▶ _What is needed_: Having read the data, transcribe all of it without deviation.

___ Recorded information ___

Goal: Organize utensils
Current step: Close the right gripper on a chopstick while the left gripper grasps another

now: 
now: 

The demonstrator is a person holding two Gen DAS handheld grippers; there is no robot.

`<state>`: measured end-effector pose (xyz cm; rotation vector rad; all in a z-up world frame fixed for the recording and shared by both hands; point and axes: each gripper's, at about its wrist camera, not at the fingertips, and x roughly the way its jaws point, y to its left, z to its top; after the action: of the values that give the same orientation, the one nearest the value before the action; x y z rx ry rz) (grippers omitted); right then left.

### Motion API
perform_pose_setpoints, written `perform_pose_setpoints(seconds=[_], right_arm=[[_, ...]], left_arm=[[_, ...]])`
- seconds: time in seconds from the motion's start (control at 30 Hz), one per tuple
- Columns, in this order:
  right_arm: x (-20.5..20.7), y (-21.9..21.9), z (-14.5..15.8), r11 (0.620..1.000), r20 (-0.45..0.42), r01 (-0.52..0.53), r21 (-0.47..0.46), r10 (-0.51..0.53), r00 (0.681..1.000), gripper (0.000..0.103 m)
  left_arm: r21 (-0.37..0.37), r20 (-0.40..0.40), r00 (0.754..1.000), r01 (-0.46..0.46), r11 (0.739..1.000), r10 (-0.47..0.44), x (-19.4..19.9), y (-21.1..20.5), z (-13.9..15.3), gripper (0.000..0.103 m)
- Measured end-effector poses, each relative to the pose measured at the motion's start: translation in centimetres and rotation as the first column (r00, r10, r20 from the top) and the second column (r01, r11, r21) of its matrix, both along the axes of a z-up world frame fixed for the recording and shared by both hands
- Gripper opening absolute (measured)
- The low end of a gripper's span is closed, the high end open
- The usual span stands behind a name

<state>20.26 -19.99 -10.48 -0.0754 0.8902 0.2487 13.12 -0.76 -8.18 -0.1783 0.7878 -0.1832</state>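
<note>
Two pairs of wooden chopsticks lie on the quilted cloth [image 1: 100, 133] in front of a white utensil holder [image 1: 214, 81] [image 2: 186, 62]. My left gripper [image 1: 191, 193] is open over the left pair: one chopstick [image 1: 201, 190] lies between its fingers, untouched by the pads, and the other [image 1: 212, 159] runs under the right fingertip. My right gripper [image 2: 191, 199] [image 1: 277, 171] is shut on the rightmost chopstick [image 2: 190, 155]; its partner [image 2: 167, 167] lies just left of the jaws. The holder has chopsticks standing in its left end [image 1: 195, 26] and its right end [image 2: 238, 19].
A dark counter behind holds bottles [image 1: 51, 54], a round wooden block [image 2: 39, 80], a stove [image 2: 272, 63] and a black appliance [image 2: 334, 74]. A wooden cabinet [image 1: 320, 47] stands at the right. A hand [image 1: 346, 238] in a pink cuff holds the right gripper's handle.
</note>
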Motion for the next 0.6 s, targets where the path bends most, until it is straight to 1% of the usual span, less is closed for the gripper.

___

▶ _Your response_:
Goal: Organize utensils
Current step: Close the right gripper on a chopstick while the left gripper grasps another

now: 
now: 

The demonstrator is a person holding two Gen DAS handheld grippers; there is no robot.

`<state>`: measured end-effector pose (xyz cm; rotation vector rad; all in a z-up world frame fixed for the recording and shared by both hands; point and axes: each gripper's, at about its wrist camera, not at the fingertips, and x roughly the way its jaws point, y to its left, z to its top; after the action: of the values that give the same orientation, the one nearest the value before the action; x y z rx ry rz) (grippers omitted); right then left.

### Motion API
perform_pose_setpoints, written `perform_pose_setpoints(seconds=[_], right_arm=[[_, ...]], left_arm=[[_, ...]])`
- seconds: time in seconds from the motion's start (control at 30 Hz), one per tuple
- Columns, in this order:
  right_arm: x (-20.5..20.7), y (-21.9..21.9), z (-14.5..15.8), r11 (0.620..1.000), r20 (-0.45..0.42), r01 (-0.52..0.53), r21 (-0.47..0.46), r10 (-0.51..0.53), r00 (0.681..1.000), gripper (0.000..0.103 m)
  left_arm: r21 (-0.37..0.37), r20 (-0.40..0.40), r00 (0.754..1.000), r01 (-0.46..0.46), r11 (0.739..1.000), r10 (-0.47..0.44), x (-19.4..19.9), y (-21.1..20.5), z (-13.9..15.3), gripper (0.000..0.103 m)
- Measured end-effector poses, each relative to the pose measured at the motion's start: translation in centimetres and rotation as the first column (r00, r10, r20 from the top) and the second column (r01, r11, r21) of its matrix, both along the axes of a z-up world frame fixed for the recording and shared by both hands
- Gripper opening absolute (measured)
- The low end of a gripper's span is closed, the high end open
- The usual span stands behind a name

<state>20.26 -19.99 -10.48 -0.0754 0.8902 0.2487 13.12 -0.76 -8.18 -0.1783 0.7878 -0.1832</state>
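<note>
Two pairs of wooden chopsticks lie on the quilted cloth [image 1: 100, 133] in front of a white utensil holder [image 1: 214, 81] [image 2: 186, 62]. My left gripper [image 1: 191, 193] is open over the left pair: one chopstick [image 1: 201, 190] lies between its fingers, untouched by the pads, and the other [image 1: 212, 159] runs under the right fingertip. My right gripper [image 2: 191, 199] [image 1: 277, 171] is shut on the rightmost chopstick [image 2: 190, 155]; its partner [image 2: 167, 167] lies just left of the jaws. The holder has chopsticks standing in its left end [image 1: 195, 26] and its right end [image 2: 238, 19].
A dark counter behind holds bottles [image 1: 51, 54], a round wooden block [image 2: 39, 80], a stove [image 2: 272, 63] and a black appliance [image 2: 334, 74]. A wooden cabinet [image 1: 320, 47] stands at the right. A hand [image 1: 346, 238] in a pink cuff holds the right gripper's handle.
</note>
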Motion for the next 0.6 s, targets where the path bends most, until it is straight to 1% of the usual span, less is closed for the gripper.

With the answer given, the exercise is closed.